Invités

 

  La cloche du château résonna très fort. On entendit les arbres bruire, et les oiseux de la cour se mirent à chanter en chœur. La Citadelle des Beaulieux recevait des invités. Dame Lune vint saluer ses hôtes.

- Bonjour M. Arnaldo

- Bonjour Luna Signora, fit l’homme avec un accent italien très prononcé. Je vous présente Battista, mon fils.

  Andromède descendit en sourdine pour accueillir les inconnus qui s’étaient introduit tapageusement chez elle. L’homme qu’elle découvrit était grand comme une asperge, cependant, sa taille colossale ne dépassait pas celle incommensurable de Dame Lune.

  M. Arnaldo et Dame Lune s’installèrent dans le vestibule où ils tinrent un interminable conciliabule de trois heures, le tout était accompagné d’une eau-de-vie dont l’odeur était inqualifiable.

  Pendant qu’ils parlaient, Battista et Andromède, eux, baguenaudaient dans le jardin en jouant à un baccalauréat oral. C’était le tour de Battista.

- Chapeau, cuisinière, Coraline, carotte !

- Bravo ! Bravo ! s’exclama Andromède en roulant les « r » de son mieux.

  Battista rougissait, il détestait les ovations sonores et inutiles.

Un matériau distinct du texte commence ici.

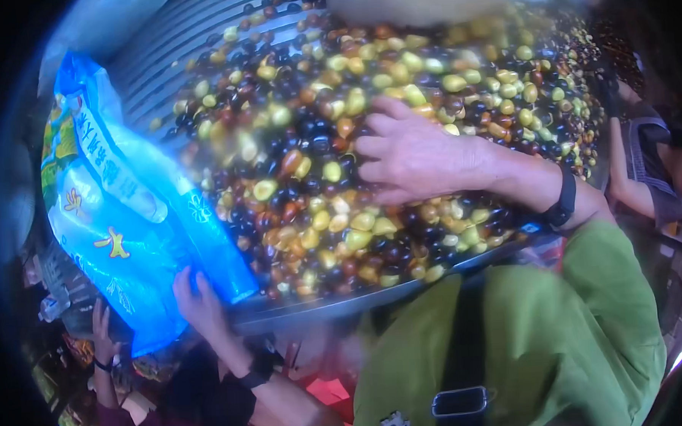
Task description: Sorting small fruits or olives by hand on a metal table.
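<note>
My right hand (410, 156), palm down with a black watch (562, 197) on its wrist, lies in a spread of glossy stones or beads (356, 238). These are yellow, amber, brown and near black. Its fingers are apart and bent, with the tips partly sunk among the pieces. My left hand (199, 305) touches the lower part of a blue plastic bag (148, 250), two fingers lying against its face. Whether it grips the plastic is not clear. The bag stands tilted at the left of the pile and bears print and yellow figures.
The pieces lie on a ridged metal surface (196, 33) with a raised front rim (345, 310). Another person's raised hand (103, 332) is beside the bag at lower left. A further person's arm (627, 172) shows at right. A blurred pale shape (423, 1) covers the top.
</note>
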Action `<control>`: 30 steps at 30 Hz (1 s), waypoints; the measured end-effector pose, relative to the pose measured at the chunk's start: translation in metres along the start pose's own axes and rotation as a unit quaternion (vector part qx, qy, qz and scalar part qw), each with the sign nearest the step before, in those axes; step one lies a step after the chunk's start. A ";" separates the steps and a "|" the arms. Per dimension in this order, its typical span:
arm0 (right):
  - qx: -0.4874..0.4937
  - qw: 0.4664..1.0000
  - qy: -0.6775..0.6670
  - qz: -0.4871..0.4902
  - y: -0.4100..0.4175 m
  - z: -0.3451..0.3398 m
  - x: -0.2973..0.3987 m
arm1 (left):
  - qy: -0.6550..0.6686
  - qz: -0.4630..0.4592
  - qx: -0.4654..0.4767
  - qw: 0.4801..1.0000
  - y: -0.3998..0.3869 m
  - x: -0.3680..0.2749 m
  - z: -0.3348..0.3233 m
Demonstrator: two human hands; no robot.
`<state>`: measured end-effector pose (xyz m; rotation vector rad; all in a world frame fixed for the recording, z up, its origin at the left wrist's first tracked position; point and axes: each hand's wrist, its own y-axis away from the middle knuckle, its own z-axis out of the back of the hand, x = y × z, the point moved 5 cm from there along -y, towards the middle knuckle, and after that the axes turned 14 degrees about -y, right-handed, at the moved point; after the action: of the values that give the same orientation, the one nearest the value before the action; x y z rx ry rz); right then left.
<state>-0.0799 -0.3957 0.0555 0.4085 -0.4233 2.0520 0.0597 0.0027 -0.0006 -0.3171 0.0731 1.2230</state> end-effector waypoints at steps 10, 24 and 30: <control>0.000 0.994 0.075 -0.084 0.081 0.060 -0.017 | 0.054 -0.002 0.013 0.998 -0.002 -0.011 0.000; -0.147 0.914 0.237 -0.293 0.172 0.139 -0.044 | 0.027 0.007 -0.067 0.997 0.009 -0.001 0.028; -0.088 0.976 -0.080 -0.182 0.094 0.074 0.012 | 0.175 -0.074 0.036 0.981 -0.010 -0.126 0.031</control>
<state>-0.1592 -0.4647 0.1143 0.5052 -0.5775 1.6182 0.0219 -0.1062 0.0591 -0.4648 0.3907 1.0053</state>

  Andromède l’avait déjà rencontré lors d’une sortie au cirque Euphorica , ils avaient guigné le premier rang et ri comme des baleines quand se manifestèrent de grotesques clowns et leurs macaques. Même M. Arnaldo ricanait sous son écharpe. Tous les spectateurs en sortaient hyperthymiques, c’était la magie d’Euphorica.

  La jeune fille savait très peu de choses sur lui. Elle savait qu’il avait un spicilège débordant d’entités qu’il conservait méticuleusement dans une pièce, mais c’est tout. Battista avait un esprit transcendant et une connaissance incomparable !

  Mr. Arnaldo, quant à lui, était un homme d’affaires et directeur d’une manufacture. Il avait toujours une posture très droite et faisait des mouvements parfois saccadés. Battista et lui vivait dans un châtelet immense, l’entretien de la demeure était administré par un factotum nommé Gérard. Malgré sa grande taille, sa voix sérieuse et ses cheveux raides, Mr. Arnaldo était munificent et aimable.         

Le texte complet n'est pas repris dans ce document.